After finding the line with "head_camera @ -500" in the data below, set down exactly each line through the one with "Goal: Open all", inclusive, and stop there.

+++++

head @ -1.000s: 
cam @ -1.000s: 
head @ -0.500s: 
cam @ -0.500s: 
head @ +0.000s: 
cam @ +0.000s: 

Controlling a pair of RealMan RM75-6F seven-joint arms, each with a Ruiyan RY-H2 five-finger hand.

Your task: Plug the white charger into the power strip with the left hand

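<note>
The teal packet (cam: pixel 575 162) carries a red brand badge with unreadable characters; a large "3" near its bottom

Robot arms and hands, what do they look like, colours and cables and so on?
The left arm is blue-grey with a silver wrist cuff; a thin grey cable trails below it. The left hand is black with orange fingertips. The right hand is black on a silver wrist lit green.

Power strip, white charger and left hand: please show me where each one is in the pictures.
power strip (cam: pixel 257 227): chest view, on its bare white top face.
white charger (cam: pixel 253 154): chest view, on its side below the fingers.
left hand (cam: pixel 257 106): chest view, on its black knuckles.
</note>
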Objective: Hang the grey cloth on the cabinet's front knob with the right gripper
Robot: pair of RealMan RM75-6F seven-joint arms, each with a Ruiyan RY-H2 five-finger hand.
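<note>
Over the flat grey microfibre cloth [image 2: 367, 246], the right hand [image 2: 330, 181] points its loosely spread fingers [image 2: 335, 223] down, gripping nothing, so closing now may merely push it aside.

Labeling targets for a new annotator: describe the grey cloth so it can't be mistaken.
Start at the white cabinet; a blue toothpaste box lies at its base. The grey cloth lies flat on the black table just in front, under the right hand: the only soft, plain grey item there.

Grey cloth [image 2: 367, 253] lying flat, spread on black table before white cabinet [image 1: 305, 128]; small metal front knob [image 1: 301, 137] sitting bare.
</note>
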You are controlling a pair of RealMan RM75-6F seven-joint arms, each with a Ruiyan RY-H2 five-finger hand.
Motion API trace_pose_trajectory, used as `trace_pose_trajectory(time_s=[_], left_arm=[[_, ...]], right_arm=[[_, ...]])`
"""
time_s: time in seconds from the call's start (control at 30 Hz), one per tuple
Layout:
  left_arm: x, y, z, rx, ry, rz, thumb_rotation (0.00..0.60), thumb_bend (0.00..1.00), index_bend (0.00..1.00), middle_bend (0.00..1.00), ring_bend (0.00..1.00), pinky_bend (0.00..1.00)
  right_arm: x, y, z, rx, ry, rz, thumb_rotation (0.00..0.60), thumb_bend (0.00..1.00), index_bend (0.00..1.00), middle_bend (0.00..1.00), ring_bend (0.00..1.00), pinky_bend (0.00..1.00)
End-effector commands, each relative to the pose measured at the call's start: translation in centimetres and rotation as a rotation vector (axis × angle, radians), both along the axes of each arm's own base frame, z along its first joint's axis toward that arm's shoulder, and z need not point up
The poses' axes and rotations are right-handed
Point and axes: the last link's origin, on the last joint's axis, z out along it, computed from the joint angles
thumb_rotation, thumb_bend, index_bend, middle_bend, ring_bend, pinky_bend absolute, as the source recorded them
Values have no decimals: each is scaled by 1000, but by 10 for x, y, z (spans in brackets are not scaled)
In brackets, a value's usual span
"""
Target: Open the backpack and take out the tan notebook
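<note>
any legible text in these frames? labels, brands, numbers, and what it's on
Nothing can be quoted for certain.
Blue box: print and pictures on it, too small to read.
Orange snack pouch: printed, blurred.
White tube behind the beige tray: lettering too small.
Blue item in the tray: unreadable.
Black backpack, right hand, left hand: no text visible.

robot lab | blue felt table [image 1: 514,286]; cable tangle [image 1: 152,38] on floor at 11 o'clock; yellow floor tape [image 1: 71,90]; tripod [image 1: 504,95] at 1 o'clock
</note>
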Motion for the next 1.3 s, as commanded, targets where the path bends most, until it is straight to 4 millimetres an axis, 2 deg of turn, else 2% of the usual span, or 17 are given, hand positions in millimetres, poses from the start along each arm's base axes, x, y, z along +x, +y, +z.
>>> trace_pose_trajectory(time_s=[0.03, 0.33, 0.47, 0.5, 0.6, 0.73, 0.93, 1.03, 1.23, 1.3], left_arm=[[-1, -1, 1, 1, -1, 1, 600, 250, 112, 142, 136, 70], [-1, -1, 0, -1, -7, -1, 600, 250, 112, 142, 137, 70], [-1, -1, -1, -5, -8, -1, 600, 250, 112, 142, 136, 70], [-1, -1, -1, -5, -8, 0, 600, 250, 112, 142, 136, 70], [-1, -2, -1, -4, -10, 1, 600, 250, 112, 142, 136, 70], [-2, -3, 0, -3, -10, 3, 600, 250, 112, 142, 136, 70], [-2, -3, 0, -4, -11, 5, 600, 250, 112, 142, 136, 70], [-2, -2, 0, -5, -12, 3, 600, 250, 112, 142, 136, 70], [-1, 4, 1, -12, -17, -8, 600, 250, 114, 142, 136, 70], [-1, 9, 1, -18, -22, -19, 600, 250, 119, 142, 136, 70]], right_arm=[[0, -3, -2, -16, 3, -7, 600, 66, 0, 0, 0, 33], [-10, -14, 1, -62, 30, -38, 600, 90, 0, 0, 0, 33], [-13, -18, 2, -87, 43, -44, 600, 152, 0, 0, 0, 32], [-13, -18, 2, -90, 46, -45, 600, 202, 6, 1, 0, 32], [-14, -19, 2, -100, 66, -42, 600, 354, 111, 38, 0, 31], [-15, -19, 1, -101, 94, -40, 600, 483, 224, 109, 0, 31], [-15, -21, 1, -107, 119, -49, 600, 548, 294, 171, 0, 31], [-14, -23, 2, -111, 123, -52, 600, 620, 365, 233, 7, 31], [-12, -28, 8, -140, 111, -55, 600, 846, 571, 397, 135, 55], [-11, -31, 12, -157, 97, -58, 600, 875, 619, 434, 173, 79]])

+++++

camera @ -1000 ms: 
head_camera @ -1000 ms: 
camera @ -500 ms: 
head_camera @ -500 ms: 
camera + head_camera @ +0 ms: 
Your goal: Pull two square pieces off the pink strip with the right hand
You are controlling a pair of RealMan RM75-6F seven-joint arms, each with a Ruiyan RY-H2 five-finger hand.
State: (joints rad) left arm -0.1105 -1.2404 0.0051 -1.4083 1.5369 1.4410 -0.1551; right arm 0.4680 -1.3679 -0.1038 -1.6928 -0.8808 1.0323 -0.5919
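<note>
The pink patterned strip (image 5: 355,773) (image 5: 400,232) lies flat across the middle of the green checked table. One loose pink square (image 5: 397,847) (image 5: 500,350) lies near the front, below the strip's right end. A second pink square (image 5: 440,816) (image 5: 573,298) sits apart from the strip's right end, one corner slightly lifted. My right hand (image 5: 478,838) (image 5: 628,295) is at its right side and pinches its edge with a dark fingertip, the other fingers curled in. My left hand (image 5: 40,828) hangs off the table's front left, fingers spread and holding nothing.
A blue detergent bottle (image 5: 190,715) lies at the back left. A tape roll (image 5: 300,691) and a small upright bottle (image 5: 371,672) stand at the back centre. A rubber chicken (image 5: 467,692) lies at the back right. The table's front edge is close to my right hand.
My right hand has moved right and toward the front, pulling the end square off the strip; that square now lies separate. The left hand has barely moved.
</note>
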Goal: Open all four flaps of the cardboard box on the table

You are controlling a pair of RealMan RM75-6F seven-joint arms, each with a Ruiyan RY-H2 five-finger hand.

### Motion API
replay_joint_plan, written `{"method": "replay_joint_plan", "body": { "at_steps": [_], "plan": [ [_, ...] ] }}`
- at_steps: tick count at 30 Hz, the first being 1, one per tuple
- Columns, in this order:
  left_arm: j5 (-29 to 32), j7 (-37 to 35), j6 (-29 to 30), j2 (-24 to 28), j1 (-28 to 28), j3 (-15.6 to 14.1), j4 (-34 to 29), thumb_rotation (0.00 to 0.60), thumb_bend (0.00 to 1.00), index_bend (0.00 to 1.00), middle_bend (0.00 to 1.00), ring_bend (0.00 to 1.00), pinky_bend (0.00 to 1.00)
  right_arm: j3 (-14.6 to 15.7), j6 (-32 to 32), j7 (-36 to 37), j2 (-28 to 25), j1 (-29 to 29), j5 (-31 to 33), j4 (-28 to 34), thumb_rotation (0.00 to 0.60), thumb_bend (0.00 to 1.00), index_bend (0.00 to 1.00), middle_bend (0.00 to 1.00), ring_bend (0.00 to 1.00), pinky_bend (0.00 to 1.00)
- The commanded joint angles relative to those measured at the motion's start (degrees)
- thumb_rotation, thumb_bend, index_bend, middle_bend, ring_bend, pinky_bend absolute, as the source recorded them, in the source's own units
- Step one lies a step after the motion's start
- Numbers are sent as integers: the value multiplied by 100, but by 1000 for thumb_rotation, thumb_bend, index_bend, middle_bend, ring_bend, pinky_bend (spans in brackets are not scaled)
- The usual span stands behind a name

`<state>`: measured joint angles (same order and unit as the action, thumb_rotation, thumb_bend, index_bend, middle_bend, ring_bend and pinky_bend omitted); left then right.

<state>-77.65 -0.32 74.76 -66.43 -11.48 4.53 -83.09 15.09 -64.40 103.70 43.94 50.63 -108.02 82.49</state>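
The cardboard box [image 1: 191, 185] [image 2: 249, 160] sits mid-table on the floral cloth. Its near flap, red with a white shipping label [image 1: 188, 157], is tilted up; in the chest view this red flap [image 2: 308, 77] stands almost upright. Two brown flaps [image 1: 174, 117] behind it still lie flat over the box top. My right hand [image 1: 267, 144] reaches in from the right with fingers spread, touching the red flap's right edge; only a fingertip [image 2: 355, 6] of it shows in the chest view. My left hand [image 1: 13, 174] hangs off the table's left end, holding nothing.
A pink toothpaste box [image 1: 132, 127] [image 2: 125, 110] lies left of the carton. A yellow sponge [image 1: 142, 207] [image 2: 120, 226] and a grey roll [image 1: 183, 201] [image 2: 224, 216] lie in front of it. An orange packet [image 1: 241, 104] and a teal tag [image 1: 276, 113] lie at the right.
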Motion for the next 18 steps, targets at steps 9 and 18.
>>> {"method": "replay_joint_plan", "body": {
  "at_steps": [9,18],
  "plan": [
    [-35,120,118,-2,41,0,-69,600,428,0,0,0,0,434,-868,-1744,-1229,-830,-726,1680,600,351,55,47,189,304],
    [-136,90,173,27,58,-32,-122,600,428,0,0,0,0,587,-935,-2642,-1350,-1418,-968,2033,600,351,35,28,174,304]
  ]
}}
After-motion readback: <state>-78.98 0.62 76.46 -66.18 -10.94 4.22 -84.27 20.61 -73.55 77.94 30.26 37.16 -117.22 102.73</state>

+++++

▸ Answer box:
head_camera @ -500 ms: 
camera + head_camera @ +0 ms: 
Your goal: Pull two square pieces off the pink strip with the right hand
You are controlling a pair of RealMan RM75-6F seven-joint arms, each with a Ruiyan RY-H2 five-finger hand.
State: (joints rad) left arm -0.1105 -1.2404 0.0051 -1.4083 1.5369 1.4410 -0.1551; right arm 0.4680 -1.3679 -0.1038 -1.6928 -0.8808 1.0323 -0.5919
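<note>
The pink patterned strip (image 5: 355,773) (image 5: 400,232) lies flat across the middle of the green checked table. One loose pink square (image 5: 397,847) (image 5: 500,350) lies near the front, below the strip's right end. A second pink square (image 5: 440,816) (image 5: 573,298) sits apart from the strip's right end, one corner slightly lifted. My right hand (image 5: 478,838) (image 5: 628,295) is at its right side and pinches its edge with a dark fingertip, the other fingers curled in. My left hand (image 5: 40,828) hangs off the table's front left, fingers spread and holding nothing.
A blue detergent bottle (image 5: 190,715) lies at the back left. A tape roll (image 5: 300,691) and a small upright bottle (image 5: 371,672) stand at the back centre. A rubber chicken (image 5: 467,692) lies at the back right. The table's front edge is close to my right hand.
My right hand has moved right and toward the front, pulling the end square off the strip; that square now lies separate. The left hand has barely moved.
</note>
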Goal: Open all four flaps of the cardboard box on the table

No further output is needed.